I'm fairly ambivalent about the Address Book. I like the 'Search' function and the fact it can be accessed System Wide. However, the edit system is clunky and I'd like to be able to output to a daytimer. (Yes, I know there are third party utilities that do this.)

Another option is the Palm Desktop software. You don't need a Palm to use it and it's actually based on an old Claris application called Organizer. And it's free.
http://www.palm.com/software/desktop/mac.html


----------



## Pamela (Feb 20, 2003)

*
Pam, please go back and re-read my post. From the rest of my post, I thought it was pretty clear that I was kidding. I'm sorry you took it the wrong way.
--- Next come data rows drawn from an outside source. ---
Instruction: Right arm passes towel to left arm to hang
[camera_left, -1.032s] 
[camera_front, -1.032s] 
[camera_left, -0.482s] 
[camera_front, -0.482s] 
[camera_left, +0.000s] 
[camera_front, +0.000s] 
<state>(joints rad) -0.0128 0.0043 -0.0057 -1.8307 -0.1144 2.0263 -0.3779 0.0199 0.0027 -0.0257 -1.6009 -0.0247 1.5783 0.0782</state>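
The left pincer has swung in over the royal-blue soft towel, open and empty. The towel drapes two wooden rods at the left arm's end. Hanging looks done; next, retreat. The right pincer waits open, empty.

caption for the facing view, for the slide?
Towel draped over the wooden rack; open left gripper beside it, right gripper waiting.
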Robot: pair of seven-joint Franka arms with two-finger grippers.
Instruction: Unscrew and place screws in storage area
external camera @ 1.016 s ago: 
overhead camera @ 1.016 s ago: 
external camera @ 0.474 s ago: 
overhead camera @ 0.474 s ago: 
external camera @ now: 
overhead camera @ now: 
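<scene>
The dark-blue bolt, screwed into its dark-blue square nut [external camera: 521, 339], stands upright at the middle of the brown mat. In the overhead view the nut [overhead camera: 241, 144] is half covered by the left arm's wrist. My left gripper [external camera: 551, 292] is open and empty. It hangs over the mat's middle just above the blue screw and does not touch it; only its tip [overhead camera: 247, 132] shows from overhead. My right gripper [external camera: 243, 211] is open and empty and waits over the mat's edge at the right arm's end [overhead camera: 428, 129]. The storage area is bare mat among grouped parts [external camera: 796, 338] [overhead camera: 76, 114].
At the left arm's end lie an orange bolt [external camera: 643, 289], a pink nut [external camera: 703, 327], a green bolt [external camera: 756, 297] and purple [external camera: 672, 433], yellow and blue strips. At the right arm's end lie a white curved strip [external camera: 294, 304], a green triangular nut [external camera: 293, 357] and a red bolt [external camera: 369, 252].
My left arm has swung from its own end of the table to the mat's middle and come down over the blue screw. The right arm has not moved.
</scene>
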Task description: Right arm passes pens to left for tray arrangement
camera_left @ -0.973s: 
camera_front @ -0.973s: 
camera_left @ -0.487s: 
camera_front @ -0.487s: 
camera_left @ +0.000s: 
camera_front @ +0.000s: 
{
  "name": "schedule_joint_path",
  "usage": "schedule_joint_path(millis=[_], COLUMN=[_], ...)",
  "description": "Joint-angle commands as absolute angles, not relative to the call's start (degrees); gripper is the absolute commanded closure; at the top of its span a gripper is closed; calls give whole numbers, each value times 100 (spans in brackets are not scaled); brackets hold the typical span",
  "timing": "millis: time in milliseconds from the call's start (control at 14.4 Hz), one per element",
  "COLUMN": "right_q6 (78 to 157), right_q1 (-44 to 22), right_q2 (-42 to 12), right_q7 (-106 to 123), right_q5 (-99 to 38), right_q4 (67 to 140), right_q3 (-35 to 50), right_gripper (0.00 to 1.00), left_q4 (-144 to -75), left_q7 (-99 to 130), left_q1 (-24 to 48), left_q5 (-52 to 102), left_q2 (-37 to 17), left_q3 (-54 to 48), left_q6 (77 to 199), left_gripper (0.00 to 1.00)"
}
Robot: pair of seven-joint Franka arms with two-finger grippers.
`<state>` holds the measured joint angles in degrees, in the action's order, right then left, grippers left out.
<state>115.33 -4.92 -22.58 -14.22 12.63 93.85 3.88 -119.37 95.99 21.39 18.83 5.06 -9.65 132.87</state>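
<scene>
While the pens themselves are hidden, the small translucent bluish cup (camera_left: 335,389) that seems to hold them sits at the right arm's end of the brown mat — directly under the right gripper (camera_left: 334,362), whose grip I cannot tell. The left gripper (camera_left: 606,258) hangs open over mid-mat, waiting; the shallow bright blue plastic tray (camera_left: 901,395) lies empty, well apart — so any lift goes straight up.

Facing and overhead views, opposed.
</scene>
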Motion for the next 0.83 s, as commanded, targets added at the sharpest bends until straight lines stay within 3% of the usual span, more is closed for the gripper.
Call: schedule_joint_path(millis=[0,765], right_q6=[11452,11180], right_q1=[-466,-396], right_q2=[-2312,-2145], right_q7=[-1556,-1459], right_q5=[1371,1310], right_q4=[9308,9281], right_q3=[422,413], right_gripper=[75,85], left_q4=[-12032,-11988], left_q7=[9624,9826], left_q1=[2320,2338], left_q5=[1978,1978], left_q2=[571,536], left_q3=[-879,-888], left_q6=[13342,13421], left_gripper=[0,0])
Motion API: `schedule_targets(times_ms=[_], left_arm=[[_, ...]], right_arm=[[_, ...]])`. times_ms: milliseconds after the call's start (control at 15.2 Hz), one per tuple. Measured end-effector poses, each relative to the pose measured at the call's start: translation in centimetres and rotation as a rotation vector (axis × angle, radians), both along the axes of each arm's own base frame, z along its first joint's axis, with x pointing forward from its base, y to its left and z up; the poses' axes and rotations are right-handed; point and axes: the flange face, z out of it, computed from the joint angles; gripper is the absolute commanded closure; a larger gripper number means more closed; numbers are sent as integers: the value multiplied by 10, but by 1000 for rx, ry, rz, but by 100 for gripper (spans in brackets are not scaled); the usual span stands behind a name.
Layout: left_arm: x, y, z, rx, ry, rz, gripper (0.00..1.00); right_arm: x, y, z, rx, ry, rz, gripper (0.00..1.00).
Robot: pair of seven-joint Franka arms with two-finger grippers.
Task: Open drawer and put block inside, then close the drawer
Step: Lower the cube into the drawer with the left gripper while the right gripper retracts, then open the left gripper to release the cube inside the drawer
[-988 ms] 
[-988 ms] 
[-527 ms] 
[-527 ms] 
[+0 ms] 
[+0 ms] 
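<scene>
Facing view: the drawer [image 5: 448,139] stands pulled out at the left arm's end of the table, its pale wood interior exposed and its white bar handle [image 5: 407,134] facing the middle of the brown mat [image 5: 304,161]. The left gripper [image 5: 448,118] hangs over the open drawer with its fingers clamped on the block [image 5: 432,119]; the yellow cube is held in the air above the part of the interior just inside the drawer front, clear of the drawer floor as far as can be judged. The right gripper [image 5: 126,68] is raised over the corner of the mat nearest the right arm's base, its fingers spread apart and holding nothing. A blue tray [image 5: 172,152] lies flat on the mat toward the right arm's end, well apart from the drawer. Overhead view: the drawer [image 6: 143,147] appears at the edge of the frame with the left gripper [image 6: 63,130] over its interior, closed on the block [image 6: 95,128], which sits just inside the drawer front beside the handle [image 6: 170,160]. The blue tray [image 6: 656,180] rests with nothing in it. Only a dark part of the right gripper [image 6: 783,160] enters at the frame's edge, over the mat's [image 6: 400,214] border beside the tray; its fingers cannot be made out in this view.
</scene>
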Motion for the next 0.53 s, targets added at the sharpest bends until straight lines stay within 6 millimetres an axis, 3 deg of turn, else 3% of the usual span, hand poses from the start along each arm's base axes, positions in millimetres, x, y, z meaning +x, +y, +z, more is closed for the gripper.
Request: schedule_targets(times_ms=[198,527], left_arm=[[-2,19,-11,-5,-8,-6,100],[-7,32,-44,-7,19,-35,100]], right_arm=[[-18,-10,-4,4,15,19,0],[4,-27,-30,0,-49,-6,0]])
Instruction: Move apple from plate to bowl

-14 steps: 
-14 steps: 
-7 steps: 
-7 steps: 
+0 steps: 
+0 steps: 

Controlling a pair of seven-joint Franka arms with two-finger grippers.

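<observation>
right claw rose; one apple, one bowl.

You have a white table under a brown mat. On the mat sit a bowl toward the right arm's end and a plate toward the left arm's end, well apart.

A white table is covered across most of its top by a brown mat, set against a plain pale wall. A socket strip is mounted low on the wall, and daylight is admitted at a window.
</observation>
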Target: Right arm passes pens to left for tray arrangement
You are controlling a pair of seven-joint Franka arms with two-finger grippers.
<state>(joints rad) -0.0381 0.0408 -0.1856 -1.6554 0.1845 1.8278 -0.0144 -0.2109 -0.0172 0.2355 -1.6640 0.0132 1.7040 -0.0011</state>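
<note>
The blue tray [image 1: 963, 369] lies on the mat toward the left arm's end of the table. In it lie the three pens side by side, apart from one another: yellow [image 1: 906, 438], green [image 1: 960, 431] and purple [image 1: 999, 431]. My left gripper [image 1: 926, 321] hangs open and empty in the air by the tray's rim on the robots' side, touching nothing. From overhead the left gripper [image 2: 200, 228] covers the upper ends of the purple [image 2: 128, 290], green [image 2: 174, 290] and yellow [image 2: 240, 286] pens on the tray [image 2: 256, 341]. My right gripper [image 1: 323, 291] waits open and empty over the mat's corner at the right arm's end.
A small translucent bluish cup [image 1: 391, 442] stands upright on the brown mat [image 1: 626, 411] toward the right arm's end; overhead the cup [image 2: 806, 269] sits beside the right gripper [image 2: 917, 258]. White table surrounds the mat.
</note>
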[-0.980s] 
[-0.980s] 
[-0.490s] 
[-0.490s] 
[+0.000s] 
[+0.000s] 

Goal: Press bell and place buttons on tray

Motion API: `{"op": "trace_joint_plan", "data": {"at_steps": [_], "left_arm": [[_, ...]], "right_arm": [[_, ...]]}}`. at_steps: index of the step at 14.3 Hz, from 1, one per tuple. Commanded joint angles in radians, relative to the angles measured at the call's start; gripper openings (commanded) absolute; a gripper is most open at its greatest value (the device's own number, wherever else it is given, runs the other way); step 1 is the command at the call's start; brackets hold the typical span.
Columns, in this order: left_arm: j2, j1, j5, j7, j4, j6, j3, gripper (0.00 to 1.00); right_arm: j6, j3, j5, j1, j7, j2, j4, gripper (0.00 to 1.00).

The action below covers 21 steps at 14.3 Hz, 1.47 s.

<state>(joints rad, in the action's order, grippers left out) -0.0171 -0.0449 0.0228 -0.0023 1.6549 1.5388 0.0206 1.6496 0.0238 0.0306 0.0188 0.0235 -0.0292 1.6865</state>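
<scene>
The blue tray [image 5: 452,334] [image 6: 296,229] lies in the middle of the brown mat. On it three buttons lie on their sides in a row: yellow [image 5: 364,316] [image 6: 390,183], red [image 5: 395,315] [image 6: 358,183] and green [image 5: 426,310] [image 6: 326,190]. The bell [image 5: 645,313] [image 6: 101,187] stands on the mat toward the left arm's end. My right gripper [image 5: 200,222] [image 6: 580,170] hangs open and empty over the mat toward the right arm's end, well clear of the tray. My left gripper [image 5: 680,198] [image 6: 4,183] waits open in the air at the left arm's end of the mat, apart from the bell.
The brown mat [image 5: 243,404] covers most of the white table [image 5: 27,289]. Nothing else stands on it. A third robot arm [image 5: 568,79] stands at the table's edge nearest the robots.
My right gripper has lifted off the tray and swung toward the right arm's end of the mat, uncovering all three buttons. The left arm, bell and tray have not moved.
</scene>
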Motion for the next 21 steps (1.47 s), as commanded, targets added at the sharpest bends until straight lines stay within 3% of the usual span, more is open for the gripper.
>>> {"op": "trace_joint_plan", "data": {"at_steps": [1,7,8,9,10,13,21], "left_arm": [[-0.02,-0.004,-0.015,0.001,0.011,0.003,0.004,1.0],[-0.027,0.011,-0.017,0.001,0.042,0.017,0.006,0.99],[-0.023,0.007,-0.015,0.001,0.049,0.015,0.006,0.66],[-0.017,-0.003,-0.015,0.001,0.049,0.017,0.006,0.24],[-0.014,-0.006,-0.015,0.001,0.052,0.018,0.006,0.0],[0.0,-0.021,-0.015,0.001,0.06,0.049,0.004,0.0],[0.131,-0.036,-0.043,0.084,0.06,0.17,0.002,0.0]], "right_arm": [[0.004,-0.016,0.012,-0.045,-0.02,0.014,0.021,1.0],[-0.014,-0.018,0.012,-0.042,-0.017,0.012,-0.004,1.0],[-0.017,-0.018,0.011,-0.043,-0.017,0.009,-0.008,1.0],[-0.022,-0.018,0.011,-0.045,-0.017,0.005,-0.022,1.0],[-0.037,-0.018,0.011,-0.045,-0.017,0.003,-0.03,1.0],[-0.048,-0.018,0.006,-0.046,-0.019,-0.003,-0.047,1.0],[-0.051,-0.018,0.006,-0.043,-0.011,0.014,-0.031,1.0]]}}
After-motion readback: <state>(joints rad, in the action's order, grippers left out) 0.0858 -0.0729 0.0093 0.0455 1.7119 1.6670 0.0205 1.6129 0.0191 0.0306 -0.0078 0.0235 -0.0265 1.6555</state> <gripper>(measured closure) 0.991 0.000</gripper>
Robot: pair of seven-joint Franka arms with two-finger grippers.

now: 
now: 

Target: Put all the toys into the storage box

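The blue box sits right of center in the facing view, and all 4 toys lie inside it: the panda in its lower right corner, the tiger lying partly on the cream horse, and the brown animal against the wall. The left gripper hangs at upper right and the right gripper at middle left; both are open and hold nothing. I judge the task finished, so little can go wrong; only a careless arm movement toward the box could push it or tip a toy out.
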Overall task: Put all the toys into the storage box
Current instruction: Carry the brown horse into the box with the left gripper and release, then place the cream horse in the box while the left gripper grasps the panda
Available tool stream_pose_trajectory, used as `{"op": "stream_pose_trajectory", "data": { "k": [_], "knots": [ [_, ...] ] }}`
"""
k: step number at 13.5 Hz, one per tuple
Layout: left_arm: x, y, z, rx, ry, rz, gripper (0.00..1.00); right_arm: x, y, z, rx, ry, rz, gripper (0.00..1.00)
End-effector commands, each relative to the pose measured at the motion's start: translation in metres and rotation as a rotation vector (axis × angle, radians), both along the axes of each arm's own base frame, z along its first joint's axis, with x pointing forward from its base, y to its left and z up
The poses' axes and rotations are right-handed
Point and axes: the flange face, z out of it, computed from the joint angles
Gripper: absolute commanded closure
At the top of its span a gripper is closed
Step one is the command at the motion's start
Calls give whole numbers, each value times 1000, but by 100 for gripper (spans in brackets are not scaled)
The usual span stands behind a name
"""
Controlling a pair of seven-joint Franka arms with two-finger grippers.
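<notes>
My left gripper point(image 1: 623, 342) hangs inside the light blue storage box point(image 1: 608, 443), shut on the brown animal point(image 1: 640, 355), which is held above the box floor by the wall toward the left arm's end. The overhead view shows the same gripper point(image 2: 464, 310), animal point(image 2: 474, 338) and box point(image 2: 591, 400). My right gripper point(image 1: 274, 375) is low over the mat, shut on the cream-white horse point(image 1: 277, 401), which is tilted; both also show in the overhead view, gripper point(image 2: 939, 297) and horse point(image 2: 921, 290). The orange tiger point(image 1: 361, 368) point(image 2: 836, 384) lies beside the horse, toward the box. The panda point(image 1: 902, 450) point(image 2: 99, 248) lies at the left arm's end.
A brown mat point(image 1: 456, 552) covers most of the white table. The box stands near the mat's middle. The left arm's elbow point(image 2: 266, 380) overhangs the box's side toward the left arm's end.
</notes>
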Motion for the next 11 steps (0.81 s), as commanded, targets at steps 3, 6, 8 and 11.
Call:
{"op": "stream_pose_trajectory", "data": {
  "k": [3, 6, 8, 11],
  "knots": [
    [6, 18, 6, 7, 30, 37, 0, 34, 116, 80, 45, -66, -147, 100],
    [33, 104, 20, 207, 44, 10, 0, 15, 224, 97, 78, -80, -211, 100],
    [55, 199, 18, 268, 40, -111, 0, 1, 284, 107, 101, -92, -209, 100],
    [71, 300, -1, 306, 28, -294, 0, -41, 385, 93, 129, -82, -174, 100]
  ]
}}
But c'mon - your first post explaning not liking Address Book was "It sucks" and you don't expect a little ribbing?!? 
* 

Oh I was mostly kidding too...lol...don't worry. I guess that type of humour doesn't read well online. *sorry*

and for the record. I didn't expect my little comment about the address book to lead to 2 pages and counting of feedback! LOL. It was just supposed to be a mini-rant, not really worth explaining my frustrations because after all it's just a digital roll-a-deck (sp?) and isn't even worth an hour of fretting over.

Sorry if any of you took offense at my attempted harmless comment


----------



## Pamela (Feb 20, 2003)

ok. now back to business. I actually need help with this (as me hacking away for 3 hours trying to figure this out would be a waste of everyone's time here! LOL)

I followed apples directions for exporting/importing vcards from my outlook express to my address book. Those instructions didn't work. All of my vcards came over completely blank.

So anyway, what *does* "work" is if I export each vcard contact one by one to my desktop on my windows box and then grab them one by one and drag and drop them into my address book (after I've taken the vcards off the network). This is going to take me a VERY long time. I have MANY contacts. One by one would be soooo very painful. Has anyone else done this? Could you point me in the right direction? Thanks!


----------



## Pamela (Feb 20, 2003)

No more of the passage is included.